__What to do__. Once the line holding "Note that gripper" is found in the listing below, write it out and each later line exactly, up to and including the one holding "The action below".

Content starts

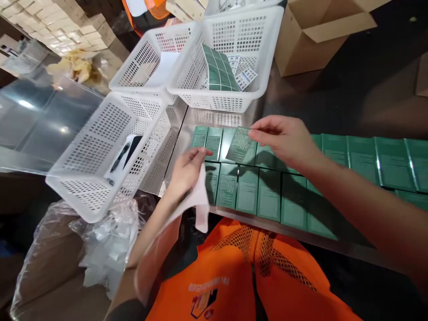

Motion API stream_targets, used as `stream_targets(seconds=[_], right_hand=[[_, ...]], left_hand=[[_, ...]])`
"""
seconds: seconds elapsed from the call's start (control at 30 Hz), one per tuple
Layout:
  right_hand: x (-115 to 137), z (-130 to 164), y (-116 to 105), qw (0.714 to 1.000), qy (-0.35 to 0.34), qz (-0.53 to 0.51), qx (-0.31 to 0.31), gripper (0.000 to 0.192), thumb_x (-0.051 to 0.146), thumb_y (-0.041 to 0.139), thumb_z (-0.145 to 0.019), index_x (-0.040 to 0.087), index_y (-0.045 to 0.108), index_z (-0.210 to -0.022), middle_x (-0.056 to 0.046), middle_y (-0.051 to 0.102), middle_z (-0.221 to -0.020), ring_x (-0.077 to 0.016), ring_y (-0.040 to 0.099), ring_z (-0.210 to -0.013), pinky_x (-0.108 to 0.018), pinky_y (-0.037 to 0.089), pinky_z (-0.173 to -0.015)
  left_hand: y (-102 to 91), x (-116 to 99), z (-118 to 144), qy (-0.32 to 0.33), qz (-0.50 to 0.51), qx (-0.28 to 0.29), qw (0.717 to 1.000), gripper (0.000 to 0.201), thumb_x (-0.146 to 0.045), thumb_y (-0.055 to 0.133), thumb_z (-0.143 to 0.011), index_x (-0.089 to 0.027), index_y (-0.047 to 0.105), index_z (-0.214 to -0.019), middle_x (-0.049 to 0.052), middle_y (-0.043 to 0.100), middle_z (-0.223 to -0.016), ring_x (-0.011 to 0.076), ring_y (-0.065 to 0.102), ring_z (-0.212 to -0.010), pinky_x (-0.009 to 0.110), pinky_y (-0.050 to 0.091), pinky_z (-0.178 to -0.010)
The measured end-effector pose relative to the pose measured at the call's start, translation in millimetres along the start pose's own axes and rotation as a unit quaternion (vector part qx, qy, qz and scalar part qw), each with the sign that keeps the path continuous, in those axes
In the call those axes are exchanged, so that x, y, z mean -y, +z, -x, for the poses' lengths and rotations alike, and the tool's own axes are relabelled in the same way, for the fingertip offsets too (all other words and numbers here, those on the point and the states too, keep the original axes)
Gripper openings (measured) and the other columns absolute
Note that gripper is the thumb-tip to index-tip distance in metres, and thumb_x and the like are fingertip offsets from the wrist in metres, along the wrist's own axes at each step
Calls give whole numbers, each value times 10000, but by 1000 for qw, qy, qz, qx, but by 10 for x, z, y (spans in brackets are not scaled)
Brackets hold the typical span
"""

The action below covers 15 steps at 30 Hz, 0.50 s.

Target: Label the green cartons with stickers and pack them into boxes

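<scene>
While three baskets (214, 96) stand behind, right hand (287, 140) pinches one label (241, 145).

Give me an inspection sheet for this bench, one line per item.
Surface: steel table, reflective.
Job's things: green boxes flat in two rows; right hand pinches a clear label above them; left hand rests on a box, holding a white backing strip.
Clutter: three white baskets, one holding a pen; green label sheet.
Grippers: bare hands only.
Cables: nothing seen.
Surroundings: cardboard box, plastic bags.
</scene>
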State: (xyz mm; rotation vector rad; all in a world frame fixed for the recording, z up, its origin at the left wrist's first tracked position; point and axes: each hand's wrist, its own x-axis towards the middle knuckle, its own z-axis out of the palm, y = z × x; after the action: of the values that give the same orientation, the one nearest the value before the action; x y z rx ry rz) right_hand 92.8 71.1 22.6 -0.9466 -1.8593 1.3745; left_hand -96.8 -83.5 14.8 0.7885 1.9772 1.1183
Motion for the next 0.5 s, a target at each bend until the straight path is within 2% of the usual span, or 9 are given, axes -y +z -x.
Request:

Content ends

__Output__.
Note that gripper is the thumb-tip to index-tip distance in metres, and thumb_x and the like are fingertip offsets from the wrist in metres, along the wrist's own axes at each step
Calls give whole numbers, each value times 10000, but by 1000 for qw, qy, qz, qx, but by 10 for x, z, y (spans in brackets are not scaled)
Brackets hold the typical span
"""

The action below covers 15 steps at 30 Hz, 0.50 s.

That completes the output for this exercise.